The three podiatrists at the local meetings will sit there slack jawed with mouths open wondering how this could have happened. They will be sitting in the midst of the demise of a once proud and flourishing profession and wonder how this all happened. Some months ago, a podiatrist sent a letter to this site relating a story about an undergraduate student who visited another young practicing podiatrist. The young podiatrist told the undergrad student that if he had it to do all over, he would choose something different for a profession and advised the student to look elsewhere in search of an occupation.
Granted, with all the DO schools opening, students have more options. What we cannot allow is those uncommitted students to neglect podiatry as an option thinking for one reason or another that podiatry is a less than profession based on a set of letters behind the name of the practitioner. It is, to say the least, an evolving profession, maturing from the inside. This development can be stymied by members of the profession who continually debase and degrade what we do. Don’t kid yourself, patients become aware these podiatrists are ashamed of our profession.
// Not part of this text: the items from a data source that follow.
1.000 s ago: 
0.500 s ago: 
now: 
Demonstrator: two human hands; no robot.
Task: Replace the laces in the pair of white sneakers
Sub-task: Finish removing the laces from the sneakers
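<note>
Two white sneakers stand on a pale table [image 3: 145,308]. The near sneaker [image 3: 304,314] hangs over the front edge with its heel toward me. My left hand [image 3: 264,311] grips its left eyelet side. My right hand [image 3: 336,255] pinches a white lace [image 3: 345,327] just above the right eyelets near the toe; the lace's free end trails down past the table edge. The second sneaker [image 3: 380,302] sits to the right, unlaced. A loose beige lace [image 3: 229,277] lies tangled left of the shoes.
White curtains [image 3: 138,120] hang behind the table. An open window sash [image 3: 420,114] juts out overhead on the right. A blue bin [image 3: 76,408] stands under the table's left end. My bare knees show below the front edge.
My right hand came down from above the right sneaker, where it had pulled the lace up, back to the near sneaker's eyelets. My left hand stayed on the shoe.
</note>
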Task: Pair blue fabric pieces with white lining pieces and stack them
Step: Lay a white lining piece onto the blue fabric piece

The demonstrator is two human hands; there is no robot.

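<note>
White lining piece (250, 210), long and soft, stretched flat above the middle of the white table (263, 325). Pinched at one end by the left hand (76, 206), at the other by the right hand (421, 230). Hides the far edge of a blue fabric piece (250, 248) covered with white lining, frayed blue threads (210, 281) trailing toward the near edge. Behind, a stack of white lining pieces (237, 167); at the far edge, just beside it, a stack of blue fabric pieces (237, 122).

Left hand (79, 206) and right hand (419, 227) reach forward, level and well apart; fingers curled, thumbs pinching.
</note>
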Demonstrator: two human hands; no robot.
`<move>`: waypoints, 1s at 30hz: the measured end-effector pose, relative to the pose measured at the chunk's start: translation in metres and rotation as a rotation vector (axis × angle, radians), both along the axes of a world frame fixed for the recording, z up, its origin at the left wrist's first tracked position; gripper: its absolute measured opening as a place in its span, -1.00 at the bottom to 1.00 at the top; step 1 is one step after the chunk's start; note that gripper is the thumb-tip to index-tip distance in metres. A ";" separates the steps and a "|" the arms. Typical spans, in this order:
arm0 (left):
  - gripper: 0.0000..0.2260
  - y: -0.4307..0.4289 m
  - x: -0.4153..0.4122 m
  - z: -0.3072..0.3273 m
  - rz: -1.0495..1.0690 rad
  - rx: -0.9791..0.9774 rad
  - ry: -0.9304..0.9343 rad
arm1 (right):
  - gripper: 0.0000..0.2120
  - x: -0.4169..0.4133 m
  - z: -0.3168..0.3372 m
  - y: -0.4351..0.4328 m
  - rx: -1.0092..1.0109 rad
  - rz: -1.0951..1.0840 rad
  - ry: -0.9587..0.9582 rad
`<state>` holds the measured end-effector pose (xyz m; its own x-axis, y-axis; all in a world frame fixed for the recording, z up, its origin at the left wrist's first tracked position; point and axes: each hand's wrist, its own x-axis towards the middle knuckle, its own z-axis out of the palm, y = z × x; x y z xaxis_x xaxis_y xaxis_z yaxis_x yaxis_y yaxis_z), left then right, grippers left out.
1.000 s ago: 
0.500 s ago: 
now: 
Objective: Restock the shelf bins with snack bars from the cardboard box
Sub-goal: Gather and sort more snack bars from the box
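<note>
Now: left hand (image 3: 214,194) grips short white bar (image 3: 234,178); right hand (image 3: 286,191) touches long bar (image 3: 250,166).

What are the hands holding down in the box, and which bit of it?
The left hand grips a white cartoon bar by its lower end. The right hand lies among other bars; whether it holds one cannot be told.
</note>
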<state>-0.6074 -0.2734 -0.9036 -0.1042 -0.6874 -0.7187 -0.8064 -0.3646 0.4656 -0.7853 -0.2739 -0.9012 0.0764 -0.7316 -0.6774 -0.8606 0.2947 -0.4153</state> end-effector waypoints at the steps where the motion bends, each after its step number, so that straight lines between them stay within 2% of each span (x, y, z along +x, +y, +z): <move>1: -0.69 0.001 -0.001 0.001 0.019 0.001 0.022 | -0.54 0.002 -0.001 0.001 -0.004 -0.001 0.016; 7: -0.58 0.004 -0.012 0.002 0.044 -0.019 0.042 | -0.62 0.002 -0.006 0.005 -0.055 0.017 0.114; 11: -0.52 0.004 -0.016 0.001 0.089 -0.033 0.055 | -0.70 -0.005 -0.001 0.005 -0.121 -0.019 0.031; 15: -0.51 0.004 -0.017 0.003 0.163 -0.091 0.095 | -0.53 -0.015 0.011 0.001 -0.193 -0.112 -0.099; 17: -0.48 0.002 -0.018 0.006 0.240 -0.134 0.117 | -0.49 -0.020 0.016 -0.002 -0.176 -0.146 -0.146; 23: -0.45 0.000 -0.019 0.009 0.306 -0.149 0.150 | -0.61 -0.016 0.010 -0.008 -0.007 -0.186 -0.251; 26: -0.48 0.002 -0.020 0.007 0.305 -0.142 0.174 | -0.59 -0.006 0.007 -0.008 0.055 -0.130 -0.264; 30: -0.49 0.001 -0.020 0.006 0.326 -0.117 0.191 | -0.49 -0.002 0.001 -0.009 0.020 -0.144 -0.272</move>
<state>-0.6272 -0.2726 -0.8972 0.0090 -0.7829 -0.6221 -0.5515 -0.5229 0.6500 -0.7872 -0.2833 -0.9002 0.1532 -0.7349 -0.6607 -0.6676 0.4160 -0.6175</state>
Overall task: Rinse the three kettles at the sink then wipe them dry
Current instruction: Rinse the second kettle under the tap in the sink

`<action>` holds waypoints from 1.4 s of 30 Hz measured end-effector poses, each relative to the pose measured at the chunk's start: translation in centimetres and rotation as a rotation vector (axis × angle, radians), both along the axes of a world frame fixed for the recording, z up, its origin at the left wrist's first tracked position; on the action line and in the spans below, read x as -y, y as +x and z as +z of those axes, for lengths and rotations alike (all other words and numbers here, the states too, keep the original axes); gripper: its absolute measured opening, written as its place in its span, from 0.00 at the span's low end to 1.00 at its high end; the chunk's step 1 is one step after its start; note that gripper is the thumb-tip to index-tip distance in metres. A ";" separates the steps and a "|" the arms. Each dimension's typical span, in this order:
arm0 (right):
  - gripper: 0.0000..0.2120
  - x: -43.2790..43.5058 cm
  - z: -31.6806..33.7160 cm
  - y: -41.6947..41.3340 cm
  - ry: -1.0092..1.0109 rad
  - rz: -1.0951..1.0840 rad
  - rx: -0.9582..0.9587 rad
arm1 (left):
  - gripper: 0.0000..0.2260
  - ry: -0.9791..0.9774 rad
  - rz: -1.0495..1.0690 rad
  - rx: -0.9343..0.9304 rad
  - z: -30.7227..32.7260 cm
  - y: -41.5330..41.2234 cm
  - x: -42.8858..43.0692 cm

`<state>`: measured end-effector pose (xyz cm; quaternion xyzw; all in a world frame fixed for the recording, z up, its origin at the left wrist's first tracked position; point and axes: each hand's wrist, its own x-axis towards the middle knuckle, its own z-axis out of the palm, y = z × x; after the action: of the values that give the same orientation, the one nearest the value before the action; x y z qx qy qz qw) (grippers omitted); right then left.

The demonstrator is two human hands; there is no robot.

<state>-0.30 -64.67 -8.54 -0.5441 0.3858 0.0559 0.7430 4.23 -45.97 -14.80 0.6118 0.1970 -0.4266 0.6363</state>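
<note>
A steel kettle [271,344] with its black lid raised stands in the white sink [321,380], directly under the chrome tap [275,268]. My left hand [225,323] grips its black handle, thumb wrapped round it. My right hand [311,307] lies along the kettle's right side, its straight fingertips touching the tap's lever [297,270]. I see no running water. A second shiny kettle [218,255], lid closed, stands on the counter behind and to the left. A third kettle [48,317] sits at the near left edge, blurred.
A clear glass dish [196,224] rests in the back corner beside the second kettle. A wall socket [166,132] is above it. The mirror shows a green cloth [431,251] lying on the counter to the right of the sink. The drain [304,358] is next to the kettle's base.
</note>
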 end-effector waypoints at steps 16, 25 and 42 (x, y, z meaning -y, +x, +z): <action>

We, the practitioners of the profession are the only ones who can save what we now practice. If we do nothing, the profession will die a slow and painful death because those who are happy but do nothing are outnumbered by the vocal complainers. That often-misquoted line about the only thing needed for evil to prevail is for good men to do nothing is true. The miserable and the malcontents in this profession are not going to step up and save podiatry. In 2023 one of my late 1980s students from Des Moines sent me a text agreeing that this was a great profession, and he was performing procedures we would have never dreamed of. He said everything was great and I needed a reality check. He said, “knowledge is king which equals dollars and that’s where we are…My medical knowledge is on par with other medical professional (sic) out there…and if you ever wanna (sic) know the real truth about our profession just ask me.”
He has missed seeing what the profession has in store, but he is exactly the type of person who can save it. He is exuberant about podiatry. In his text to me he said he is very sociable, and he is. It’s time for him to use his great gifts to show undergraduate students what a fantastic profession this is before it reaches a vanishing point, like the 1971 movie. We all remember Bishop Berkely’s quote about a tree falling in a forest and if no one is there to hear it, does it make any noise? There are so many people who, if they knew about this person’s practice and the joy he experiences from it, the eleven schools would be turning away students.
If every podiatrist who is not a malcontent, talks to just one undergrad or high school student about the satisfaction gleaned from helping patients with foot pain, we would be a growing profession rather than a shrinking occupation. It was one podiatrist, Jerry Cashen, DPM who convinced me this was a great profession, and I should consider it for my future. Not a hard sell, just his attitude and pride in what he did. He was a model for the profession, and I don’t know if he knew it.